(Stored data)
>>>

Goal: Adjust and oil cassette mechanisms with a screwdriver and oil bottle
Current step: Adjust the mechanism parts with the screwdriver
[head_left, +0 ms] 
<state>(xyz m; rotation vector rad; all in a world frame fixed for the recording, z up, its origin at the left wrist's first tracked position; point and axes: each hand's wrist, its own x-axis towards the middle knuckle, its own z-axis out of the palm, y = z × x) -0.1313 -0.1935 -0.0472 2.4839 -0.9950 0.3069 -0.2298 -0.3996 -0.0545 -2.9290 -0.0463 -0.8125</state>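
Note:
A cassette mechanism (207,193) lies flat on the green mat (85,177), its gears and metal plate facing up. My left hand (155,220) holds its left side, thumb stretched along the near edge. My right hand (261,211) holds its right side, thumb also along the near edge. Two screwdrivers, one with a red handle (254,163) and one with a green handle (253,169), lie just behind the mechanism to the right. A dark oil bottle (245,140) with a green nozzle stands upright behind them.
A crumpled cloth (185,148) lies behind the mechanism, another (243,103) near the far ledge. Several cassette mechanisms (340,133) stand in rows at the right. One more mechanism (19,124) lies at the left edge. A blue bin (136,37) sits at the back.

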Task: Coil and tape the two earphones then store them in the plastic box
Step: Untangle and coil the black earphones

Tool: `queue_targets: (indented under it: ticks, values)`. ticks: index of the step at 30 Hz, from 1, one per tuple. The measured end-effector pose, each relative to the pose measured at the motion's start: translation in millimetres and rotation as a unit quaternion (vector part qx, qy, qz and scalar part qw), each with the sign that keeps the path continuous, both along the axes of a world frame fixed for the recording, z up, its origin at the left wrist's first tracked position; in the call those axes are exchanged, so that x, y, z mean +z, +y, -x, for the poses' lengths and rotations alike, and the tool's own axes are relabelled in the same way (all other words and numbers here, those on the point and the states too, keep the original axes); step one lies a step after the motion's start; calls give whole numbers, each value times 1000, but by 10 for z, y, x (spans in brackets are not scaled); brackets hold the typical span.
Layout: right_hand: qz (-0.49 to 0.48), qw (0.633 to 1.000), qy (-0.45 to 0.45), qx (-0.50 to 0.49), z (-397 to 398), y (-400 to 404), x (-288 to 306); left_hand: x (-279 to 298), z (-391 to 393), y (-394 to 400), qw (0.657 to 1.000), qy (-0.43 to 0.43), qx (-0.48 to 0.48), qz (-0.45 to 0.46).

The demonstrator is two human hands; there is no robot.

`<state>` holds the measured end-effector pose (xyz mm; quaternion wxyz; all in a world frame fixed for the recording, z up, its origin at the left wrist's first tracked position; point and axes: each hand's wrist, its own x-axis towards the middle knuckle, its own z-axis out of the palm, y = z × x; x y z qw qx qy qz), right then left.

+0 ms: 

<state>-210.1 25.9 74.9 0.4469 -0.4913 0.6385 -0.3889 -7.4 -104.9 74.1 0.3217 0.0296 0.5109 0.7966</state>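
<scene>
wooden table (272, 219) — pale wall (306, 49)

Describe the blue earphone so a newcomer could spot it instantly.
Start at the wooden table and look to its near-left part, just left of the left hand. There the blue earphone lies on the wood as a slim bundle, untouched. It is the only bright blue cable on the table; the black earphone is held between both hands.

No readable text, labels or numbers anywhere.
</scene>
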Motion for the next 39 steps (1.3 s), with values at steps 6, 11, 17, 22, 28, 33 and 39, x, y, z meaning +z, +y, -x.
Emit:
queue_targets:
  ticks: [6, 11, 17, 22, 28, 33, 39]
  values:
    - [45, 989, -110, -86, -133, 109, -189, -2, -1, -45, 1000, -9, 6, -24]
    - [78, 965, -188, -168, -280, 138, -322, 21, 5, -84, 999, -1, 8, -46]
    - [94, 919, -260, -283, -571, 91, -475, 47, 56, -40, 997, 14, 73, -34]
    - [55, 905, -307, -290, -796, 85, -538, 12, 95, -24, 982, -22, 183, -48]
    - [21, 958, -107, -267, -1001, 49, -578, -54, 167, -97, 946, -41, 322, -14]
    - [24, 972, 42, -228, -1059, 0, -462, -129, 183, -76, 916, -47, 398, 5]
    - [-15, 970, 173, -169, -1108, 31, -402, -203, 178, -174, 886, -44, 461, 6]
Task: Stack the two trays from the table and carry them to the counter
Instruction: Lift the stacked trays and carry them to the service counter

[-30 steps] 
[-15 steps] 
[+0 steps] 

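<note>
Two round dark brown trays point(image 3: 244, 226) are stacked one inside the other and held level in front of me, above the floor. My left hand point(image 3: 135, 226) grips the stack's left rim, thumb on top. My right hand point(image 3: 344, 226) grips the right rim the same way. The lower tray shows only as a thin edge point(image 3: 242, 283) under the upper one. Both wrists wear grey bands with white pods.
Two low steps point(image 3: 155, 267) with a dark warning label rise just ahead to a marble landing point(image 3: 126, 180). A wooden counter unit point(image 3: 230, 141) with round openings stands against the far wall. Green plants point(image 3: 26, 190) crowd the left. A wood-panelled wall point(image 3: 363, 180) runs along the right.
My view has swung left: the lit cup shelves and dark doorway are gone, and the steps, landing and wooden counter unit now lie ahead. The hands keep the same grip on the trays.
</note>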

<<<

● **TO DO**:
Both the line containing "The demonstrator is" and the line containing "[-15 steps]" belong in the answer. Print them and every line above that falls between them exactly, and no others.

● **ANSWER FOR THIS EXERCISE**:
The demonstrator is two human hands; there is no robot.

`<state>` holds the measured end-effector pose (xyz mm; quaternion wxyz; all in a world frame fixed for the recording, z up, its origin at the left wrist's first tracked position; point and axes: each hand's wrist, its own x-axis towards the middle knuckle, its own z-axis out of the palm, y = z × x; x y z qw qx qy qz), right then left.

+0 ms: 

<state>-210.1 25.9 74.9 0.4469 -0.4913 0.6385 -0.3889 -7.4 -104.9 74.1 0.3217 0.0296 0.5109 0.7966</state>
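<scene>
wooden table (272, 219) — pale wall (306, 49)

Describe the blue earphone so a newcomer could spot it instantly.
Start at the wooden table and look to its near-left part, just left of the left hand. There the blue earphone lies on the wood as a slim bundle, untouched. It is the only bright blue cable on the table; the black earphone is held between both hands.

No readable text, labels or numbers anywhere.
</scene>
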Motion for the next 39 steps (1.3 s), with values at steps 6, 11, 17, 22, 28, 33 and 39, x, y, z meaning +z, +y, -x.
Emit:
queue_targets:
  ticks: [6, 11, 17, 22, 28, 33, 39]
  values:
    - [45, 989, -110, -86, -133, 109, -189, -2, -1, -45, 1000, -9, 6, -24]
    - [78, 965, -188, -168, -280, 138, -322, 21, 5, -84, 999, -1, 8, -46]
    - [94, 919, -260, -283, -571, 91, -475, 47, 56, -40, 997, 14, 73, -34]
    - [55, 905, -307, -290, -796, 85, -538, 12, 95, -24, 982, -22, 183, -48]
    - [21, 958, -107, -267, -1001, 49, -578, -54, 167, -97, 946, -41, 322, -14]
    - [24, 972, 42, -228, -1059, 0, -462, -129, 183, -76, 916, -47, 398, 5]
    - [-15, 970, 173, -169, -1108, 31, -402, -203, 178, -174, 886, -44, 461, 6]
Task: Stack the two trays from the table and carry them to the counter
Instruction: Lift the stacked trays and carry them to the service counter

[-30 steps] 
[-15 steps] 

What came before is the finished answer.